PROBLEM REQUIREMENTS -> Count up the lines below in which the string "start" appears. The reply should be that number alone.

⁂

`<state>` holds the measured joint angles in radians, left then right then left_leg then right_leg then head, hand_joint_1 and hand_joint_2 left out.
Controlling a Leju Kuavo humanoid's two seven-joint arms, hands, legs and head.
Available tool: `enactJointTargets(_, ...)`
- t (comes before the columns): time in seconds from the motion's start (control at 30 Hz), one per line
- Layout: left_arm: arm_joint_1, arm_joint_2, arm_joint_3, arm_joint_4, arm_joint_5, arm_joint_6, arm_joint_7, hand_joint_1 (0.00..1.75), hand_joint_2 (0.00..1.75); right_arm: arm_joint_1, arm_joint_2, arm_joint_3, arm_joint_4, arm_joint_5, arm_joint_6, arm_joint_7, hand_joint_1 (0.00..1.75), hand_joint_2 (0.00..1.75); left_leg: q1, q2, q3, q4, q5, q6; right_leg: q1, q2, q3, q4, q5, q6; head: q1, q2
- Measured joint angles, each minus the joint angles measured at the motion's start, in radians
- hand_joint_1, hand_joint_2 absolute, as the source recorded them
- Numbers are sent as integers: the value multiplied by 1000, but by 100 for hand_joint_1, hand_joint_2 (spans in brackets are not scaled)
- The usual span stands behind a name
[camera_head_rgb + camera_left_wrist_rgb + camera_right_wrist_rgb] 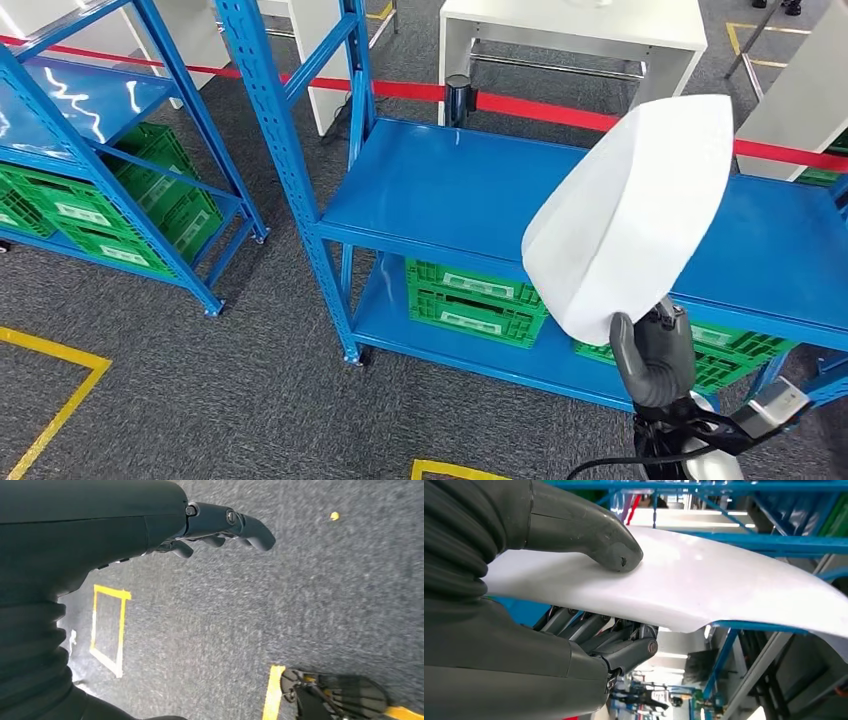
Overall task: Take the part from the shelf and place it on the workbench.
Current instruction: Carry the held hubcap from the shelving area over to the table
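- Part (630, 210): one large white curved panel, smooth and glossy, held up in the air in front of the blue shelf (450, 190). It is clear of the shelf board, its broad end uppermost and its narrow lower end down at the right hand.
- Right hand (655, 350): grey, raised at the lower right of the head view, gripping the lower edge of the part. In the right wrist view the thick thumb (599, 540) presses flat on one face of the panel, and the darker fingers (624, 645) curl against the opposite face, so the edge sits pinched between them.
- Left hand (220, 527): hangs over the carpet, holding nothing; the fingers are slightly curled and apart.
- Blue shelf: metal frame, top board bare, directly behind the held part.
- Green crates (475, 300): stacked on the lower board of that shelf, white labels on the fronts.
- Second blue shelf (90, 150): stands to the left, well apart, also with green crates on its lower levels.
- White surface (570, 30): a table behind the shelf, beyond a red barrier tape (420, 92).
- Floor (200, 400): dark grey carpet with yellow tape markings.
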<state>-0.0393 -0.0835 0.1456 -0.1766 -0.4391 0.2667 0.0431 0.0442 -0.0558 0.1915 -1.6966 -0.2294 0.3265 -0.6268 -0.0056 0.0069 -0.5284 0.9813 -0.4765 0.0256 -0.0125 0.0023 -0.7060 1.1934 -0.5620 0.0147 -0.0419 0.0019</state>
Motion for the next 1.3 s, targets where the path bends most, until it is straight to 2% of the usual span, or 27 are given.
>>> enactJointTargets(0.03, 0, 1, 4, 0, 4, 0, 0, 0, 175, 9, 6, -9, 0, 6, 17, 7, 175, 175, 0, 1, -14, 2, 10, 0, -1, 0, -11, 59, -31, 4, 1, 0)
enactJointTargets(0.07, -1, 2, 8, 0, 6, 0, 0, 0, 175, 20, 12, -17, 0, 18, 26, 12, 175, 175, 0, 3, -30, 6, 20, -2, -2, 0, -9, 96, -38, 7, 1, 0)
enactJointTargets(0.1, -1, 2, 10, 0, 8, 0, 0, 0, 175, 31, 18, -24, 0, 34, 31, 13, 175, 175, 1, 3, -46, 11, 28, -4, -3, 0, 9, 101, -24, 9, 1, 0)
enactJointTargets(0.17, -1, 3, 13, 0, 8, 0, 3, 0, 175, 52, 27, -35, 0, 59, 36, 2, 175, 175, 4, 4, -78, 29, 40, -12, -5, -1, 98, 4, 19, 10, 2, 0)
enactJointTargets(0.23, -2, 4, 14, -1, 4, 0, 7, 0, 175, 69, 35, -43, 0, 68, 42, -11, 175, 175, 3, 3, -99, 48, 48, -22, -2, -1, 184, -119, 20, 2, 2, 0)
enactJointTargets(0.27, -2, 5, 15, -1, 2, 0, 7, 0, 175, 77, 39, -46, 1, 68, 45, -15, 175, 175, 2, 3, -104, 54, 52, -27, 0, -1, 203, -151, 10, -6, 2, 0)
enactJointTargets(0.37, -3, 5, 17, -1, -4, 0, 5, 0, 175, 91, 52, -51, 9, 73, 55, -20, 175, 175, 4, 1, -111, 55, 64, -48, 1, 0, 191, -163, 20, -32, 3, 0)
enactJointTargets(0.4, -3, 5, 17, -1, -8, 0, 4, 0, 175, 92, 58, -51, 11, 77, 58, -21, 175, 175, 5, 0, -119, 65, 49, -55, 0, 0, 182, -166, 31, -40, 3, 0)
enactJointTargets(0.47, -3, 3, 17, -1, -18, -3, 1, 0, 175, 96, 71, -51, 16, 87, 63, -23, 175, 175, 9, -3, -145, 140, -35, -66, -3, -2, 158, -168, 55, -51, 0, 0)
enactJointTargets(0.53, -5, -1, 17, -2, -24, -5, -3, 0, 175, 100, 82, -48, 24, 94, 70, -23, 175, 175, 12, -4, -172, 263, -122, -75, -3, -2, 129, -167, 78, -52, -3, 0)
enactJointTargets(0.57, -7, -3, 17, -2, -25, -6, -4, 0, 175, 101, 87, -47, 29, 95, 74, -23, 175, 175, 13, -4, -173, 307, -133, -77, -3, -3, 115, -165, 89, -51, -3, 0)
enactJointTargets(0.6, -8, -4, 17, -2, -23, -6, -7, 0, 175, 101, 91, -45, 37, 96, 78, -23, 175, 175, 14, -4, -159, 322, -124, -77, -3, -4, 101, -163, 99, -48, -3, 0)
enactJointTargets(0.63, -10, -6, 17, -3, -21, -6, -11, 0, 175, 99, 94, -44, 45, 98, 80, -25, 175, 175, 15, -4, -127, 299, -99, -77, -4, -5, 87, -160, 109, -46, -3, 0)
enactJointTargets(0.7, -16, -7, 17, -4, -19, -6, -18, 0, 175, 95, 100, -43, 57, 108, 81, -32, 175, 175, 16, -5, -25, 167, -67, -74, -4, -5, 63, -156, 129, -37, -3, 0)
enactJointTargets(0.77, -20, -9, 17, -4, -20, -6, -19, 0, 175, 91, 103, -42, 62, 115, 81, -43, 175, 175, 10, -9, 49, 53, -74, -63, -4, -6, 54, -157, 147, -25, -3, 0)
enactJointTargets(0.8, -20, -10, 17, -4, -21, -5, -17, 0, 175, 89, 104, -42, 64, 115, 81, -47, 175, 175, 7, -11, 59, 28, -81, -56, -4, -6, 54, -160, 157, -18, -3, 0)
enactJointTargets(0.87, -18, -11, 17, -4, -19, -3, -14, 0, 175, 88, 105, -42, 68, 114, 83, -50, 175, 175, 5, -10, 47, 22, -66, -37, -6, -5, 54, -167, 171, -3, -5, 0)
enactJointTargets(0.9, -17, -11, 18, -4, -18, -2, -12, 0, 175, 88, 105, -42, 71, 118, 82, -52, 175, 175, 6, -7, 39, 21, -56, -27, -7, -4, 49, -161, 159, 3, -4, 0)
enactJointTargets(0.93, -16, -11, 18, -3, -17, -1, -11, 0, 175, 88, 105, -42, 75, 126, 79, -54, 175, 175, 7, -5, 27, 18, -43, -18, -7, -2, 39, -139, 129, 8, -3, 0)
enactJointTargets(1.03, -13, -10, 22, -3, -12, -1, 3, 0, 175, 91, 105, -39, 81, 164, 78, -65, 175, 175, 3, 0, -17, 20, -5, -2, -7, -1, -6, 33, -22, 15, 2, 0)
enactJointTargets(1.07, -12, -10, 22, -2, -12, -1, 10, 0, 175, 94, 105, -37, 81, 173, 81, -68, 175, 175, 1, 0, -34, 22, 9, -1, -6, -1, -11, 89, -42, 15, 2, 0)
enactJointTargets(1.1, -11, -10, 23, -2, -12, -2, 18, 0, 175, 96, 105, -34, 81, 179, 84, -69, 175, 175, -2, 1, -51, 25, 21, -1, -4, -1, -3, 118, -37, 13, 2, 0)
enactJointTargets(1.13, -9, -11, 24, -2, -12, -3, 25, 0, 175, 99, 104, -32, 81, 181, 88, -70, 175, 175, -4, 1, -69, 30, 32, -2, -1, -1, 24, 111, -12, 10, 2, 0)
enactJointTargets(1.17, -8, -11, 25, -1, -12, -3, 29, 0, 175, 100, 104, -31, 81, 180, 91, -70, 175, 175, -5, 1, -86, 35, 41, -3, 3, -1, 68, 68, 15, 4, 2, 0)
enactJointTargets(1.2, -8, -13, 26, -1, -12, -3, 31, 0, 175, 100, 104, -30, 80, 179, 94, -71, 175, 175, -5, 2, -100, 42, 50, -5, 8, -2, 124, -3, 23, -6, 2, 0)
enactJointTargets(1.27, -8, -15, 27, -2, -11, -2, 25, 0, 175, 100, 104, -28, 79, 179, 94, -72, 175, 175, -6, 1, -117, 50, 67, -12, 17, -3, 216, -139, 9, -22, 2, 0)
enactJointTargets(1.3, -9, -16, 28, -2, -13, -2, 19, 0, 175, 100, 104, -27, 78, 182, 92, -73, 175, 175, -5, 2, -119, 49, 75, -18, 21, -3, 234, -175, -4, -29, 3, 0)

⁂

EXPECTED ANSWER -> 2